The Skunkworks Challenge

October 4, 2019

Prabhu Subramanian (left) and Ziwei Wing Fan (right). Both students have managed the Skunkworks program with Professor Brown.

Professor Nik Brown receives hundreds of resumes from students each semester, many of whom are applying to be his TA, or looking for revisions or hoping he will forward it to an employer. But most of these resumes fail to stand out. They are all the same.

“I get emails every day asking if I have a TA or RA position,” said Professor Brown. “And my response is always, prove to me that you can do [what is on your resume].”

In order to change this trend, Professor Brown and a group of students started Skunkworks, a program to give students opportunities to work in their fields of interest and build a portfolio.
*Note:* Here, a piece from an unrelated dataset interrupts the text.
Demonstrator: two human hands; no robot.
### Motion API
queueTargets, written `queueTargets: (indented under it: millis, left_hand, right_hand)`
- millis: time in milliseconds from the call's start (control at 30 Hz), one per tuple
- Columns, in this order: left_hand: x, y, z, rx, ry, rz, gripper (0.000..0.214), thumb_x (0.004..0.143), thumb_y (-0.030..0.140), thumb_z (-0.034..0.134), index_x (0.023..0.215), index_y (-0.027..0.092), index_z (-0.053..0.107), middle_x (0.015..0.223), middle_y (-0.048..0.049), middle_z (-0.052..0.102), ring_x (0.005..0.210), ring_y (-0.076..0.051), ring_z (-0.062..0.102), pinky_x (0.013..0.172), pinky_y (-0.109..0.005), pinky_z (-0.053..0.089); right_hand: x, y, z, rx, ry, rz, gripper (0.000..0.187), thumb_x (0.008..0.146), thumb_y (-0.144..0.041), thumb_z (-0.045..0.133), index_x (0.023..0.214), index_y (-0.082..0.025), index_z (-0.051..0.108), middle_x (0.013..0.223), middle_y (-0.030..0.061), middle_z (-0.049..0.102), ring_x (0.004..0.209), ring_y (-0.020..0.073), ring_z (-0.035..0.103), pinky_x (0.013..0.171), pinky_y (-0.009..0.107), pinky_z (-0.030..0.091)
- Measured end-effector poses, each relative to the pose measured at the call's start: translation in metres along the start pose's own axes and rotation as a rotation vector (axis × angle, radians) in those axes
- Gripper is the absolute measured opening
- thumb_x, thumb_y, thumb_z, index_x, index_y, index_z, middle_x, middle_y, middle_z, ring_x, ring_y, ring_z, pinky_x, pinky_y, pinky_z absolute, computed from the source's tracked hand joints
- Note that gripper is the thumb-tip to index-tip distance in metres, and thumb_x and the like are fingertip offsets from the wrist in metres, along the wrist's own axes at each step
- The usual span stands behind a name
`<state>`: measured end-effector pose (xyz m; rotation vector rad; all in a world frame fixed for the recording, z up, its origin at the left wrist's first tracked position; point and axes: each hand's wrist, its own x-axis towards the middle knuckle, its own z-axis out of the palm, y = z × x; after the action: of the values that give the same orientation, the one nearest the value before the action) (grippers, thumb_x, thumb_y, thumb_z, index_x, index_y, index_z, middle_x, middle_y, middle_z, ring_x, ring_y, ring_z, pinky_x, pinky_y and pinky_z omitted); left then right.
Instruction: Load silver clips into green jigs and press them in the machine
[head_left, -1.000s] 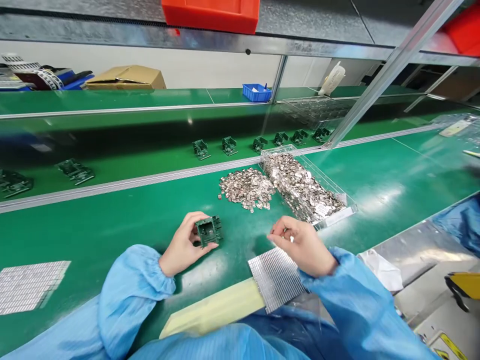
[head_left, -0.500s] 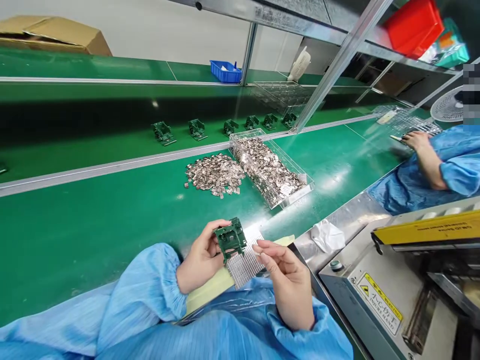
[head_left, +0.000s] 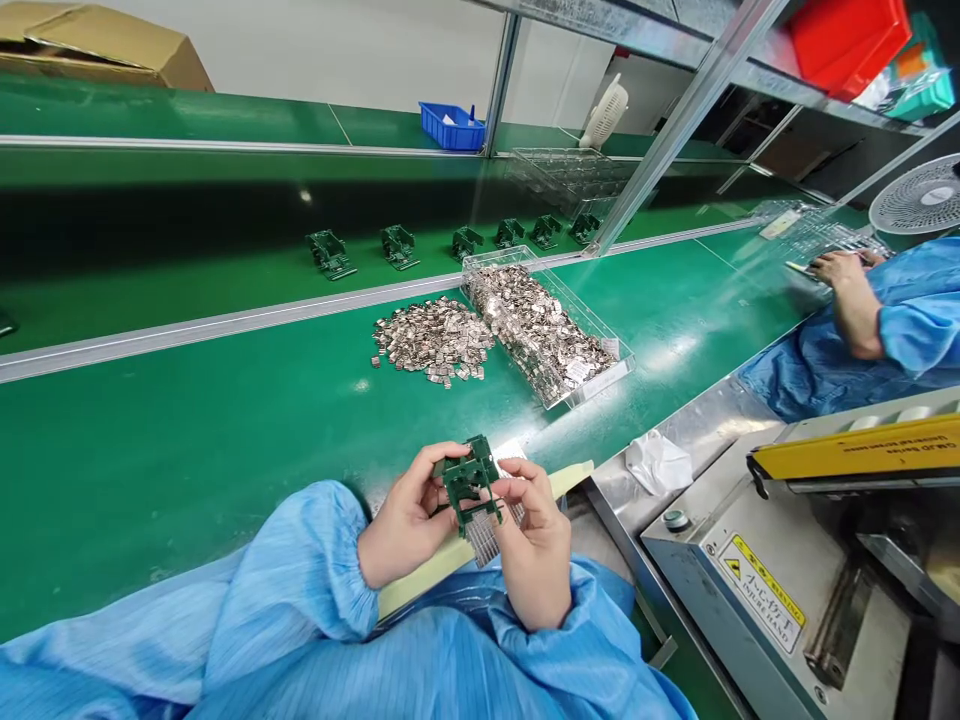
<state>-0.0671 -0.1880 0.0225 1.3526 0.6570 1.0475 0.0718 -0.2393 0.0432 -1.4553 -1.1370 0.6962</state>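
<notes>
My left hand (head_left: 405, 525) grips a green plastic housing (head_left: 468, 478) by its left side, thumb and fingers closed on it. At the housing's lower right edge, my right hand (head_left: 536, 550) has its fingertips pinched together. Whatever sits between those fingertips is too small and hidden to make out. Under the housing lies a ribbed silvery sheet (head_left: 484, 542), partly covered by both hands. It rests on a pale yellow strip (head_left: 420, 588) along the bench edge. Beyond my hands is a loose pile of small metal pieces (head_left: 435, 340).
A clear tray (head_left: 604, 383) full of similar metal pieces stands beside the pile. Several green housings (head_left: 330, 254) line the far belt. A crumpled white cloth (head_left: 660, 463) and a grey machine (head_left: 720, 560) are at right. A co-worker's hand (head_left: 840, 268) works farther off.
My right hand has moved left, from beside the ribbed sheet to the green housing, and its fingertips now meet the housing's edge. The housing in my left hand has tilted slightly.
</notes>
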Motion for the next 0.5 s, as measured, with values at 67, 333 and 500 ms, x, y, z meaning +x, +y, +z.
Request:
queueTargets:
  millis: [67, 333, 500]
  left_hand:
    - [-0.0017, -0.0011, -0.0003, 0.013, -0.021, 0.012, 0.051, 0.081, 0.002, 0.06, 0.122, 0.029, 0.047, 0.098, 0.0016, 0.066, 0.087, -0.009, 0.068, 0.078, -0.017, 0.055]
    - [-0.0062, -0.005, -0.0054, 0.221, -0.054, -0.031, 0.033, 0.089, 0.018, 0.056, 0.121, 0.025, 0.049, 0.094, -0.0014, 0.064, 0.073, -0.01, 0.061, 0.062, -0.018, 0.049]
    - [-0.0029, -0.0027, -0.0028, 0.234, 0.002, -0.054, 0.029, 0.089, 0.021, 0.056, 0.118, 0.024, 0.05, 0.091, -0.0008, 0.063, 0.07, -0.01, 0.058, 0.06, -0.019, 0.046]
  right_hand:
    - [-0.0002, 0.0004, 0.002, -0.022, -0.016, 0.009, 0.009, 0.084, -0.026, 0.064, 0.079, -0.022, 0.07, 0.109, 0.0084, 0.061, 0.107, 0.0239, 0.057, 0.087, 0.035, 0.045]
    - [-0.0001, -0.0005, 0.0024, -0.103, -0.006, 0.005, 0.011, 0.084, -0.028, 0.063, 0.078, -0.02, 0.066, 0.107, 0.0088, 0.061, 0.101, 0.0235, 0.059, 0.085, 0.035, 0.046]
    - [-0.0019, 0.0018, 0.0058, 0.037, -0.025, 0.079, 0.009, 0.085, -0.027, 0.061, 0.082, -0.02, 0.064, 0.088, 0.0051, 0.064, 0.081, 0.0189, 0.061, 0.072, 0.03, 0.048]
“So before when I was a PhD student at UCLA, I taught at a lot of art schools,” said Professor Brown. “In art schools, they had a first-year portfolio, a second-year portfolio, a third-year portfolio, and a big fourth-year portfolio where they usually rent out an art gallery or a restaurant or something. Here we just have two years with students and I’ve noticed it can be harder for them to build a portfolio.”

Professor Brown went on to explain that because of the time crunch, students often have to wait 14 months and rely solely on their coop to build a portfolio. But Skunkworks has changed that and is giving students the opportunity to start building their portfolio right from the start of the program with projects and challenges that oftentimes lead to coops for the students.

“The basic idea is to start working with real people,” said Professor Brown. “So I reach out to people at Harvard or The Broad Institute or people at Northeastern, a lot of different places, for projects they might be interested in students working with them. Some are volunteers some are paid. This is outside the classroom. So these are projects people would actually hire them for.”

He continued to explain how the program also helps students get a better idea of where they want to focus their studies. Back when Professor Brown was a college student, he initially wanted to become a doctor, until he went to work at a doctor’s office and experienced their day-to-day work firsthand, realizing it was not when he had initially imagined. This is an experience he had made sure to carry with him throughout his career at Northeastern and had an influence on the creation of Skunkworks.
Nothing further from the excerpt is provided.